TASK DIRECTIONS ->
Only lines with the word "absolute" are wanted; copy each of them from the listing below.
***** INFORMATION SUPPLIED
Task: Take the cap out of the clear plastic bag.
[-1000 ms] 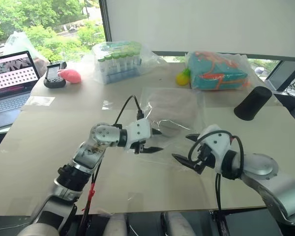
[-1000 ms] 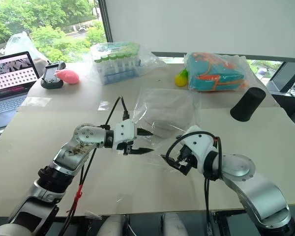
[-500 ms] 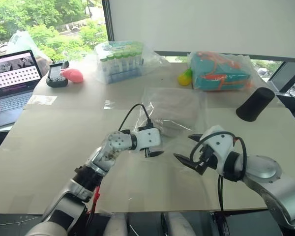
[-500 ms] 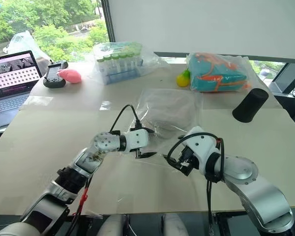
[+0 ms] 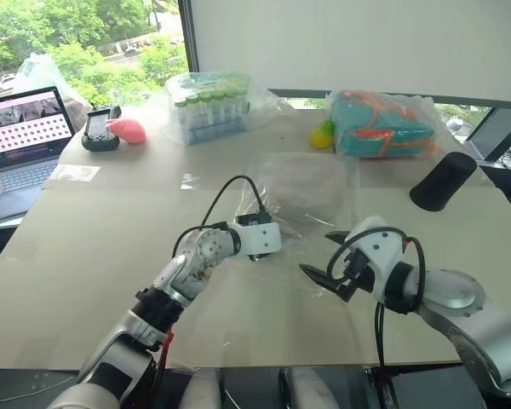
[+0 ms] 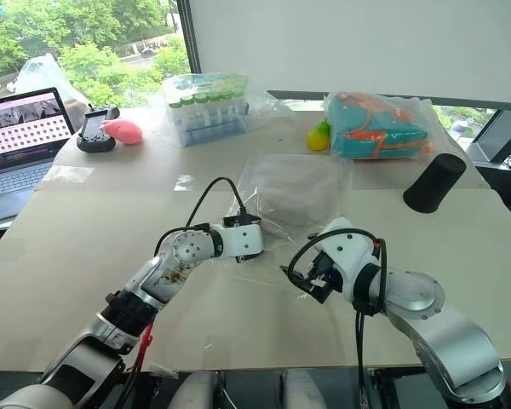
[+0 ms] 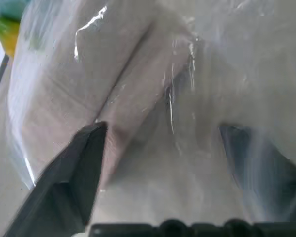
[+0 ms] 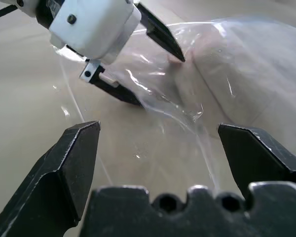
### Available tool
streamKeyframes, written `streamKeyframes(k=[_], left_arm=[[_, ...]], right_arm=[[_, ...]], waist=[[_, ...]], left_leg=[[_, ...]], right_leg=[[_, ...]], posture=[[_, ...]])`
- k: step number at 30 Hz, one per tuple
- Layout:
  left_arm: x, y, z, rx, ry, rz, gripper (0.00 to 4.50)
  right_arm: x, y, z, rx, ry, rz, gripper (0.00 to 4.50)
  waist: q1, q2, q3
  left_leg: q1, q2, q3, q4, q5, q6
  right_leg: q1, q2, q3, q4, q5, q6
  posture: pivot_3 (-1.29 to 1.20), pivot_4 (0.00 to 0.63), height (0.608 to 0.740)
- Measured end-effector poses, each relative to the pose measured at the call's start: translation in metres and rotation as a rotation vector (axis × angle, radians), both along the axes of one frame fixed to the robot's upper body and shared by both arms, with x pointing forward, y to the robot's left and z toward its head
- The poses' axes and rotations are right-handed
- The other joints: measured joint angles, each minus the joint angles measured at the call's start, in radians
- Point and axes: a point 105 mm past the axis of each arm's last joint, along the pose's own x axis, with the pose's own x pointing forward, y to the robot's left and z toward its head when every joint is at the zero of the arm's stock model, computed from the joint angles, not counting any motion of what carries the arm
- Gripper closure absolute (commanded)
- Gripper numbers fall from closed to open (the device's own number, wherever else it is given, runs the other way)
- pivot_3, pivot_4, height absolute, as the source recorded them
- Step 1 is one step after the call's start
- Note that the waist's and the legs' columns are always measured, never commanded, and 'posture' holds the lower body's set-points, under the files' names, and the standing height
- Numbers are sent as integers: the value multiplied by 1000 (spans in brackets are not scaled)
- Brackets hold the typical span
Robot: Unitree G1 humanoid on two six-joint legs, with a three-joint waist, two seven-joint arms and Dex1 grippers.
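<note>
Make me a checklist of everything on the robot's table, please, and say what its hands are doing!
Surface: pale table, flat.
Job's things: cap inside clear plastic bag, mid-table.
Clutter: bag of tubes, teal-orange bag, pink toy, black cylinder, laptop.
Hands: left hand open, fingers around the bag's near edge; right hand open, just short of the bag.
Cables: black cable looping over left wrist.
Surroundings: window with trees, white blind.
</note>
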Motion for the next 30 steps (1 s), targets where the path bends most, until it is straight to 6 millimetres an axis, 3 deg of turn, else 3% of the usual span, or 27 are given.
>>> streamKeyframes(k=[7,20,25,30], left_arm=[[-2,-6,7,-36,-26,24,4421],[6,-9,19,-54,-69,35,4421],[24,-4,50,-103,-115,64,4421],[30,-9,83,-193,-71,31,4421]], right_arm=[[1,1,2,3,-8,2,0],[3,2,3,3,-12,3,0],[4,3,4,6,-16,4,0],[1,7,4,28,-4,32,0]], waist=[[5,0,0],[5,0,0],[5,0,0],[6,0,0]], left_leg=[[0,0,0,0,0,0],[0,0,0,0,0,0],[-1,0,0,0,0,0],[-3,0,-1,1,0,0]], right_leg=[[0,0,0,0,0,0],[1,0,0,0,0,0],[-1,0,0,0,0,0],[-1,0,-1,0,0,0]], posture=[[0,150,740],[0,150,740],[0,150,740],[0,150,740]])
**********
TASK RESPONSE ->
- Gripper closure absolute (commanded)
- pivot_3, pivot_4, height absolute, as the source recorded them

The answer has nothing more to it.